Brief:
Hunt for the word "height" across the entries below, copying each line that holds it.

====== Exercise material ======

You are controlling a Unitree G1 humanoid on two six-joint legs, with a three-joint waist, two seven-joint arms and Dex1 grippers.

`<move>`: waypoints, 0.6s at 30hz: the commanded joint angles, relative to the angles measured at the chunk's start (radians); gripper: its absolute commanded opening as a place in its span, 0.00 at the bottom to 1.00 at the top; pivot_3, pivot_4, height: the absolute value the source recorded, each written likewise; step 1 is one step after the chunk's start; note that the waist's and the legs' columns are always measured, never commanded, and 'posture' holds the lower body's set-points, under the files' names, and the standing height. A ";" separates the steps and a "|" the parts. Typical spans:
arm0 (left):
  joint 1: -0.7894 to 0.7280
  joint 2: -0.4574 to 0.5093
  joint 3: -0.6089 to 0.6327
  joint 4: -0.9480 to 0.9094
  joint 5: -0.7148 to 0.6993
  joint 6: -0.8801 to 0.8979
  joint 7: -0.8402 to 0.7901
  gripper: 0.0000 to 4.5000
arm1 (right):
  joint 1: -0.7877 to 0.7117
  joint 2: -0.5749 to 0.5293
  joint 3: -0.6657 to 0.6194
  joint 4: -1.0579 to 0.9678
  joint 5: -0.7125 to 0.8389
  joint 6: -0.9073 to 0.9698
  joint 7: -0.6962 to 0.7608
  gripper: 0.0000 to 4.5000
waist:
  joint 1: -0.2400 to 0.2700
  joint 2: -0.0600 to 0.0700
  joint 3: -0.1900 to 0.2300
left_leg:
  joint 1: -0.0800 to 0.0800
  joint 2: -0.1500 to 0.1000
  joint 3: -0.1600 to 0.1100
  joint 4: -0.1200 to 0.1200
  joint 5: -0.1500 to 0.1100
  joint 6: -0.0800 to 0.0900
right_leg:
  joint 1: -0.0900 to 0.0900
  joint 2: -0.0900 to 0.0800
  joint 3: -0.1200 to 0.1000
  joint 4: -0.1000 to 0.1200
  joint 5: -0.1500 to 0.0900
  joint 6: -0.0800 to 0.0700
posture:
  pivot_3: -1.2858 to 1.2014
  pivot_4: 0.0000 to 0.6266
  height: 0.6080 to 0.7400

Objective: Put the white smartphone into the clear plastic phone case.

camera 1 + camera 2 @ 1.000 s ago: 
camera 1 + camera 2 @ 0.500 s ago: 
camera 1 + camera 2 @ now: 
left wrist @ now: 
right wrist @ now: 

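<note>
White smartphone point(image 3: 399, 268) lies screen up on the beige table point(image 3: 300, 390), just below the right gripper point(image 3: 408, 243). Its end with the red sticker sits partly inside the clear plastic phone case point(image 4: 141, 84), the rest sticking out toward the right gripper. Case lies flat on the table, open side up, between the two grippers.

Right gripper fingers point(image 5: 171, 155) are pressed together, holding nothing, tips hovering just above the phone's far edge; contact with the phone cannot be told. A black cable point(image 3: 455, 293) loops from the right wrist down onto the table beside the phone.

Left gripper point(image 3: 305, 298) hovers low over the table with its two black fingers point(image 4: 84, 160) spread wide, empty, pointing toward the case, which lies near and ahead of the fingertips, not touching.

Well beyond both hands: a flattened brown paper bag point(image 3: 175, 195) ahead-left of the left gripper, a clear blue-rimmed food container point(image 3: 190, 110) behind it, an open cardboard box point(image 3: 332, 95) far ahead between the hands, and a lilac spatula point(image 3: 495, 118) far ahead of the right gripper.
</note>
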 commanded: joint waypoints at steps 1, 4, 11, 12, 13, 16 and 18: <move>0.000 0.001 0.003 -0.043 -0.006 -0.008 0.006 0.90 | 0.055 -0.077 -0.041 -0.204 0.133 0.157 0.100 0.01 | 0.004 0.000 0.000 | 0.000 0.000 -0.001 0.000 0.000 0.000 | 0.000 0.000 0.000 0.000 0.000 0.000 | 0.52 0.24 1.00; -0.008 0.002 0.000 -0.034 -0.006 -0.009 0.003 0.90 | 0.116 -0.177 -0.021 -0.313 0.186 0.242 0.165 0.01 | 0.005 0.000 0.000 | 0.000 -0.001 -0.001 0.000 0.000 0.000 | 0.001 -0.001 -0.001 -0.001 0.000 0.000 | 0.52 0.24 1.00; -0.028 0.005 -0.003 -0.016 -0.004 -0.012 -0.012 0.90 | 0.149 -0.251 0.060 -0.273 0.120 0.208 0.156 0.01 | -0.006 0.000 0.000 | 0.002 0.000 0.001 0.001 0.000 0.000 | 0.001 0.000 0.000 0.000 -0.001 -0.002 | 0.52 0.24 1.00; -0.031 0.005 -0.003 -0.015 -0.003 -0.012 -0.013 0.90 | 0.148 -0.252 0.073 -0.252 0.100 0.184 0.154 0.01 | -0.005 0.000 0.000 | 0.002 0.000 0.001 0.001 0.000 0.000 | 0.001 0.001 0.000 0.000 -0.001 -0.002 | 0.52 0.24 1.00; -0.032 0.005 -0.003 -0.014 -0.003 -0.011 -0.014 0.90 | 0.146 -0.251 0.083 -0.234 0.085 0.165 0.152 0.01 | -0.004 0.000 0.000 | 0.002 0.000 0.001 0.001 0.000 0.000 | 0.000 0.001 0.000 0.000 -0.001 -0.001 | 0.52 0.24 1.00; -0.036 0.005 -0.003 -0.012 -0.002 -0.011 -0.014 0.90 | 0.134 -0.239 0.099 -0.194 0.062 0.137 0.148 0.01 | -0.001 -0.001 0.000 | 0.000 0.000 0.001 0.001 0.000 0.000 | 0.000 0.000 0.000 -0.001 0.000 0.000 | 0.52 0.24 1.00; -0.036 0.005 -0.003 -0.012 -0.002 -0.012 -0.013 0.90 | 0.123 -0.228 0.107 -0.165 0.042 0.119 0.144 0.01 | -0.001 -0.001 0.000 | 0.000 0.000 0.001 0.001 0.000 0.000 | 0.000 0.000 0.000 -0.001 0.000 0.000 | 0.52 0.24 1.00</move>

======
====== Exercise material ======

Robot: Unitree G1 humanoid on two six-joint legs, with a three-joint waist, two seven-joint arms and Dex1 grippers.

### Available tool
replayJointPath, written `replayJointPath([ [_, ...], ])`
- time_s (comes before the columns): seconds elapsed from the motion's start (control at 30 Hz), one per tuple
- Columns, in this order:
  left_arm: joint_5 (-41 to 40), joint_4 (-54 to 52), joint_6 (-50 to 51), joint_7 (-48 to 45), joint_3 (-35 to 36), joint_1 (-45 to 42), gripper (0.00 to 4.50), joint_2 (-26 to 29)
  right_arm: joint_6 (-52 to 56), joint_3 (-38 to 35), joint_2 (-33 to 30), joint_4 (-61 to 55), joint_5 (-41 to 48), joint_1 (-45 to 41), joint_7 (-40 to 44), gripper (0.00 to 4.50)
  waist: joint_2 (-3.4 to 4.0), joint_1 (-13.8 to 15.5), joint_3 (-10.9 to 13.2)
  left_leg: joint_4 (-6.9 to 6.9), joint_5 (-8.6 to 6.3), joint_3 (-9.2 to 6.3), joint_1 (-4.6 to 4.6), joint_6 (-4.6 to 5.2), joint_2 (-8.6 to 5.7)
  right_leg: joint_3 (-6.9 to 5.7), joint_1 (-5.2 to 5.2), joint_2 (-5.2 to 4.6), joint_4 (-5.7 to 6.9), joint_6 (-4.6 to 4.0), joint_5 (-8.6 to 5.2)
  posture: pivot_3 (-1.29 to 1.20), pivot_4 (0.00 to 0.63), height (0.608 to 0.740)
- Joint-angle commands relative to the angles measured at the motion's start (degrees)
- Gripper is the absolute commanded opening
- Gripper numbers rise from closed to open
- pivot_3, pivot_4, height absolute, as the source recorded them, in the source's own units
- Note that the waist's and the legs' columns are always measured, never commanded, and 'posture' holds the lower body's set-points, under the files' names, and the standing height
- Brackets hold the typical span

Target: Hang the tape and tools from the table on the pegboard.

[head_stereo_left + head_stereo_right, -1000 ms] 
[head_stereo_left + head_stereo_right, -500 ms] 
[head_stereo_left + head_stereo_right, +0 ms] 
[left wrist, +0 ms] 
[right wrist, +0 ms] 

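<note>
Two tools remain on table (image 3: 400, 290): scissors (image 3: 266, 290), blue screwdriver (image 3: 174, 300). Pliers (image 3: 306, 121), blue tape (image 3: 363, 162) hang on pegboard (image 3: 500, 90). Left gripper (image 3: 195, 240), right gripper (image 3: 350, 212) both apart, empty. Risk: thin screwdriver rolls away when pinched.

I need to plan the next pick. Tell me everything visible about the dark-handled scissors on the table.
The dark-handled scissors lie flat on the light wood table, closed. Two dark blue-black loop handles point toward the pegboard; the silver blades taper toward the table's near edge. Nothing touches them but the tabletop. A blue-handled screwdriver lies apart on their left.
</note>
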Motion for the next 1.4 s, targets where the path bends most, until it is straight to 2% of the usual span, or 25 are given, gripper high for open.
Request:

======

Solution for this exercise:
`<move>`: waypoints, 0.6s at 30hz: the commanded joint angles, relative to the angles measured at the chunk's start (radians); gripper: its absolute commanded opening as a place in its span, 0.00 at the bottom to 1.00 at the top; pivot_3, pivot_4, height: the absolute value the source recorded, each written likewise; step 1 is one step after the chunk's start; note that the waist's and the legs' columns are always measured, never commanded, and 'posture' holds the lower body's set-points, under the files' names, and the standing height. A ";" separates the steps and a "|" the parts. Typical spans:
  height: 0.6080 to 0.7400
  posture: pivot_3 (-1.29 to 1.20), pivot_4 (0.00 to 0.63), height (0.608 to 0.740)
- pivot_3, pivot_4, height absolute, as the source recorded them, in the source's own units
- Note that the waist's and the legs' columns are always measured, never commanded, and 'posture' holds the lower body's set-points, under the files' names, and the standing height

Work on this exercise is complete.